In the past few years there has been a significant volume of research work carried out in the field of multispectral image
acquisition. The focus of most of these has been to facilitate a type of multispectral image acquisition systems that
usually requires multiple subsequent shots (e.g. systems based on filter wheels, liquid crystal tunable filters, or active
lighting). Recently, an alternative approach for one-shot multispectral image acquisition has been proposed; based on an
extension of the color filter array (CFA) standard to produce more than three channels. We can thus introduce the concept
of multispectral color filter array (MCFA). But this field has not been much explored, particularly little focus has been
given in developing systems which focuses on the reconstruction of scene spectral reflectance.

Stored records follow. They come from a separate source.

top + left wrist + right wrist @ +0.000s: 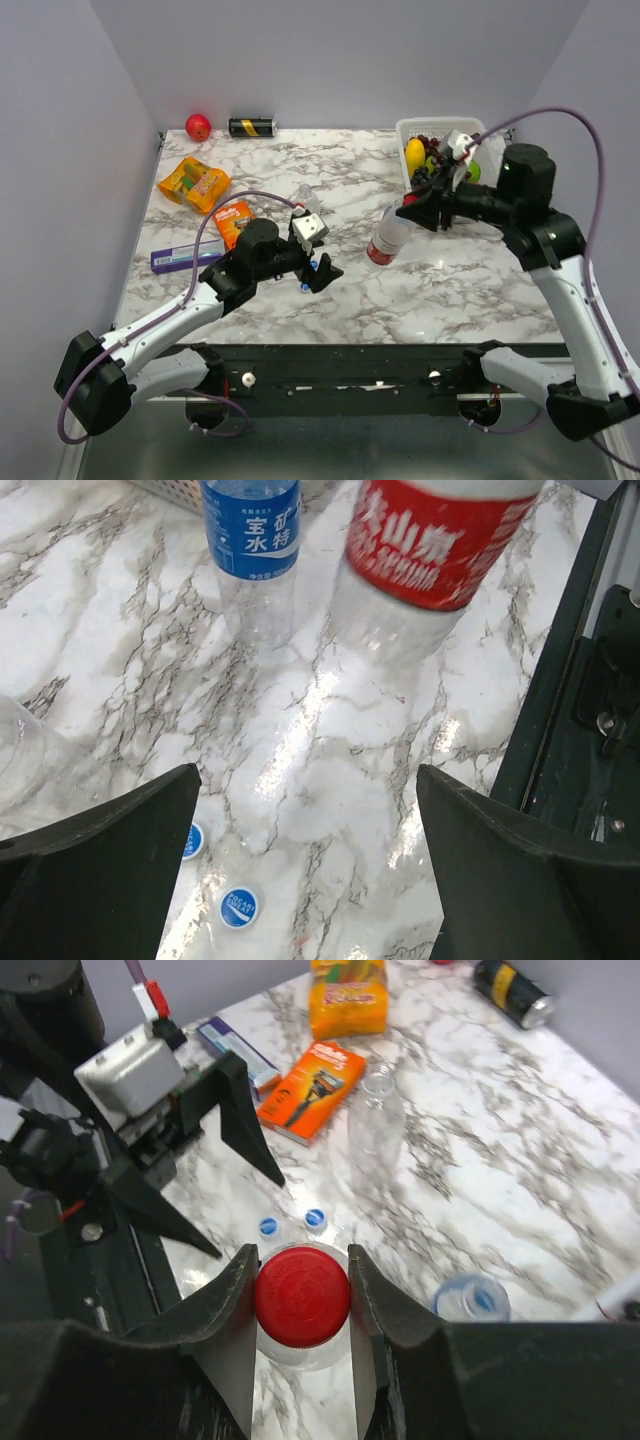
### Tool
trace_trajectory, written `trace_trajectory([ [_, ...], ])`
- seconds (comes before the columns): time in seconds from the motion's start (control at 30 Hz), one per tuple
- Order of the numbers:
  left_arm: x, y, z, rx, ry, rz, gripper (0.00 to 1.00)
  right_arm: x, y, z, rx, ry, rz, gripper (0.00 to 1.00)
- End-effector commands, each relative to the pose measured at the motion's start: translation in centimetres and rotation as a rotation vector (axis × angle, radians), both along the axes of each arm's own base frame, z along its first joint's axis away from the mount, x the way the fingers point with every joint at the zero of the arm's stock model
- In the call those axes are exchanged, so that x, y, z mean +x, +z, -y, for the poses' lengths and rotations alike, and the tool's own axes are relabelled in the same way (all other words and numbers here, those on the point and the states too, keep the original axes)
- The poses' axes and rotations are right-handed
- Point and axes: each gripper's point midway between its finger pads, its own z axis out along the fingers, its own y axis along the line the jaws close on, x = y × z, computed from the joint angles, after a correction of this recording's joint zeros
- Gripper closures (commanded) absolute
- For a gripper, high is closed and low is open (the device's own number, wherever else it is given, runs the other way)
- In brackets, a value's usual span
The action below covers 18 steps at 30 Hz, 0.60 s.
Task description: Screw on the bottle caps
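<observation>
Left arm comes up from its base in the near-left corner and stretches low across the marbled worktop (480, 290) toward the middle. The left claw (318, 273) is spread wide, holding nothing, hanging just above the surface. The two blue caps (238, 907) lie flat right under it, close together near its left finger, loose on the marble.

Off to its left are a blue-and-white box (185, 259), an orange box (233, 220) and an orange snack bag (194, 183). A red ball (198, 126) and a black-and-gold can (251, 127) sit at the back wall. None of it is near the caps.

The plain bottle (308, 200) stands upright just behind the left claw, mouth open, no cap on it.

The red-labelled bottle (386, 240) is in the middle, leaning, with its top toward the right arm. The blue-labelled bottle (250, 535) stands just beside it in the left wrist view. I can't make it out from the top, since the right arm's in front.

Right arm rises from the near-right corner, elbow bent high, and reaches leftward. The right claw (301, 1305) is pinching the red cap (302, 1295), a finger pressed on each side, and the cap sits on the red-labelled bottle's neck. A white basket (402, 127) of fruit sits behind that wrist at the back right.
</observation>
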Motion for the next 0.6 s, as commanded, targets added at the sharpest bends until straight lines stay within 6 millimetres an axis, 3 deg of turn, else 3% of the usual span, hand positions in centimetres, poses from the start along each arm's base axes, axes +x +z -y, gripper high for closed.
trace_trajectory([
  [0.0,-0.2,-1.4,-1.3,0.058,0.018,0.001,0.01,-2.1,-4.9,4.8,-0.16,-0.115,-0.062,0.94],
  [0.2,0.2,-1.2,-1.2,0.056,0.019,0.004,0.01,-0.8,-7.9,10.9,-0.26,-0.322,-0.055,0.98],
  [0.3,0.5,-1.0,-1.2,0.058,0.022,0.01,0.01,1.3,-8.2,13.5,-0.286,-0.431,0.0,0.98],
  [0.33,0.6,-1.1,-1.1,0.06,0.02,0.006,0.01,1.9,-9.1,14.3,-0.294,-0.46,-0.004,0.98],
  [0.37,0.7,-0.9,-1.0,0.058,0.019,0.008,0.01,2.9,-8.5,14.7,-0.29,-0.481,0.049,0.98],
  [0.57,0.5,-1.4,-1.1,0.084,0.014,-0.02,0.01,6.8,-10.0,16.9,-0.29,-0.55,0.084,0.97],
])
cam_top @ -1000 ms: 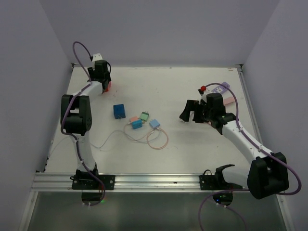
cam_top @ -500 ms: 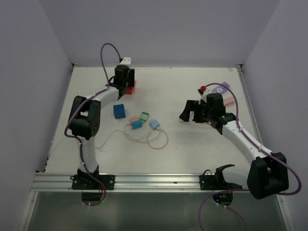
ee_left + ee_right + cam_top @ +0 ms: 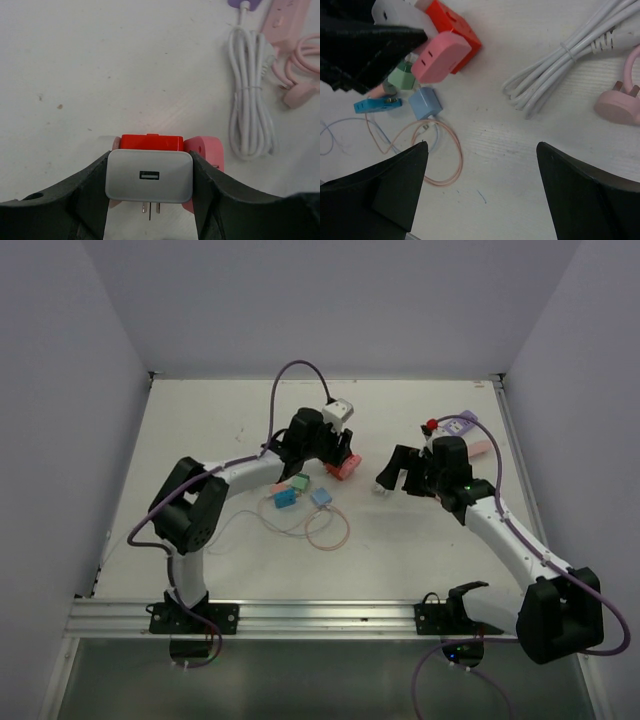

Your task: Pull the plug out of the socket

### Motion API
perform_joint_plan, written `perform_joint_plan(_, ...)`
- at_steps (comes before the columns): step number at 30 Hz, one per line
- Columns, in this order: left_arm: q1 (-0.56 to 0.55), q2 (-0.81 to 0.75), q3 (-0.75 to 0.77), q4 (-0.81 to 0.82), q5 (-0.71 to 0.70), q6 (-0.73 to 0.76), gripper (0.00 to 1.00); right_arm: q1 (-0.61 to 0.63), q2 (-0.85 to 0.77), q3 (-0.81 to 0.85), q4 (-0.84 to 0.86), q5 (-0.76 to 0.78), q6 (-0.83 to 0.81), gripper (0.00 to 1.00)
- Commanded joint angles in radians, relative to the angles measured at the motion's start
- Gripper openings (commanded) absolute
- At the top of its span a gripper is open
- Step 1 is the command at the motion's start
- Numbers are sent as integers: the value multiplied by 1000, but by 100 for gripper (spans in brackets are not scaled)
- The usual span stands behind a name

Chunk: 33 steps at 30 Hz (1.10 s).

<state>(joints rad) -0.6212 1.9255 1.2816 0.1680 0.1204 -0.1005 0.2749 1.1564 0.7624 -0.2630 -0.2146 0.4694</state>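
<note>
Plug, by my read the white charger point(image 3: 149, 176), is clenched in the L claw point(image 3: 149, 165). One finger lies flat on each side, the USB port faces the wrist cam, and two thin prongs show under its near edge. Just past it and touching is the red socket cube point(image 3: 151, 142), w/ a pink adapter point(image 3: 204, 150) pressed against the cube's right side. Can't tell from these views which faces are actually mated, so the plug/socket ID is a guess.

Where: the cluster is near mid-table, a bit toward the far edge. Can't tell if it rests on the table or hangs just above it.

Key relation: the cluster's long axis runs along the L fingers point(image 3: 85, 195). The charger end is inside the grip and the red/pink end pokes out toward the R claw point(image 3: 480, 150). R claw is released, jaws wide w/ nothing btw them, near the cluster but apart. In its wrist view the cube and adapter lie up and left of the jaws. So the R arm is the free one facing the exposed end. Prob. next move: R reaches left, takes the cube, and the two pull apart along that axis.

Clutter: white cable coil point(image 3: 250, 120) to the right of the cluster and a small blue plug point(image 3: 426, 102) on its near side, so approach needs care.
</note>
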Motion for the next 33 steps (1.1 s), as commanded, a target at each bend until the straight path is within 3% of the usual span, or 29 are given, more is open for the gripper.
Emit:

In this paper, we have explored how the spatial arrangement of multispectral color filter array affects the acquisition
accuracy with the construction of MCFAs of different sizes. We have simulated acquisitions of several spectral scenes
using different number of filters/channels, and compared the results with those obtained by the conventional regular MCFA
arrangement, evaluating the precision of the reconstructed scene spectral reflectance in terms of spectral RMS error, and
colorimetric ▵E*ab color differences. It has been found that the precision and the the quality of the reconstructed images
are significantly influenced by the spatial arrangement of the MCFA and the effect will be more and more prominent with
the increase in the number of channels. We believe that MCFA-based systems can be a viable alternative for affordable
acquisition of multispectral color images, in particular for applications where spatial resolution can be traded off for spectral
resolution. We have shown that the spatial arrangement of the array is an important design issue.